> _Task objective_
Images aside, the whole listing should be written out word for word.
━━━ Material provided ━━━
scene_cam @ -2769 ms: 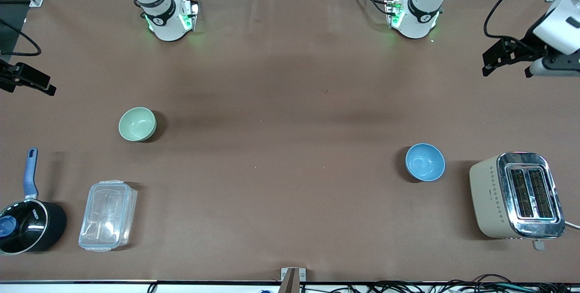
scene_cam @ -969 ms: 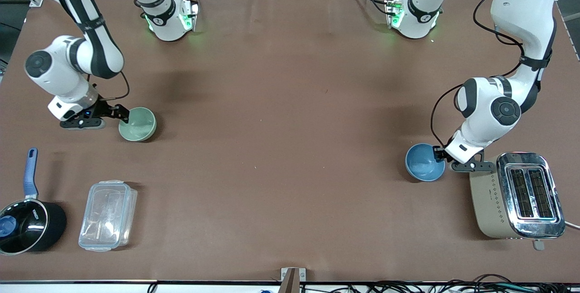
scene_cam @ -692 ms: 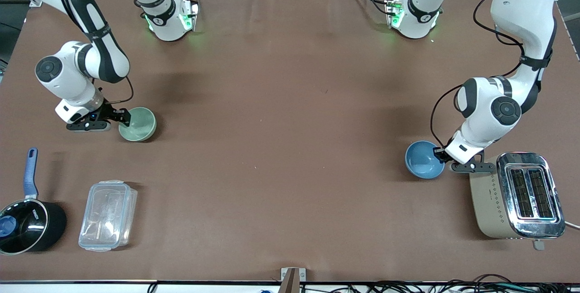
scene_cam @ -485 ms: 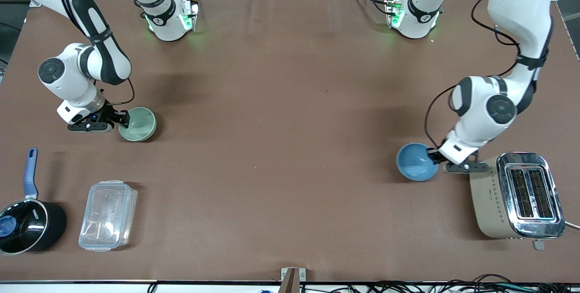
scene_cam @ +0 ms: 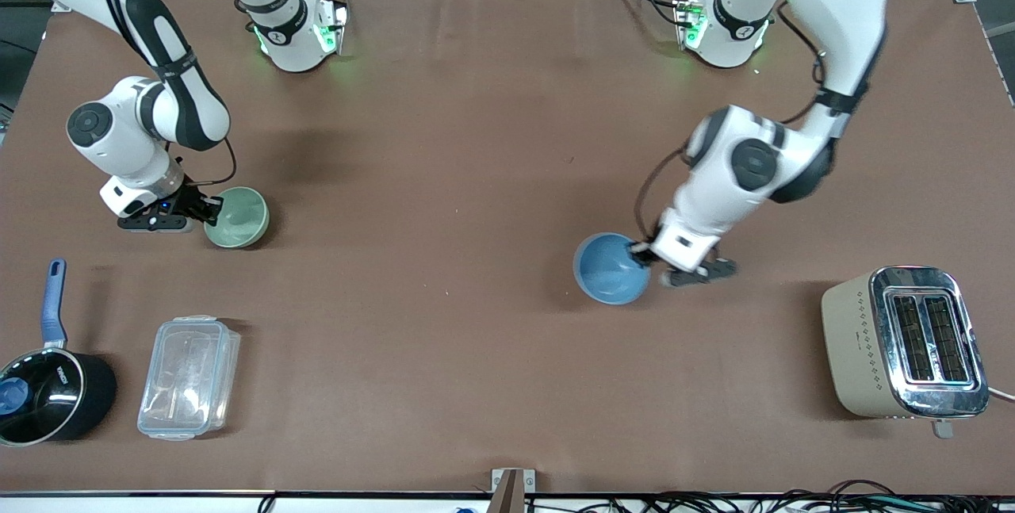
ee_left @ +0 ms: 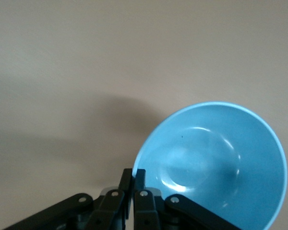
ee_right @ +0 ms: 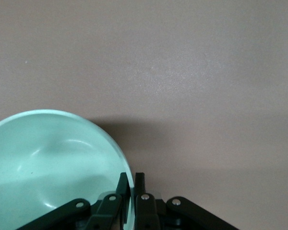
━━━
> _Task answer_
scene_cam @ -2769 ms: 
scene_cam @ -969 ms: 
scene_cam @ -692 ms: 
scene_cam @ -485 ms: 
scene_cam @ +0 ms: 
ee_left @ +0 ms: 
ee_right @ +0 ms: 

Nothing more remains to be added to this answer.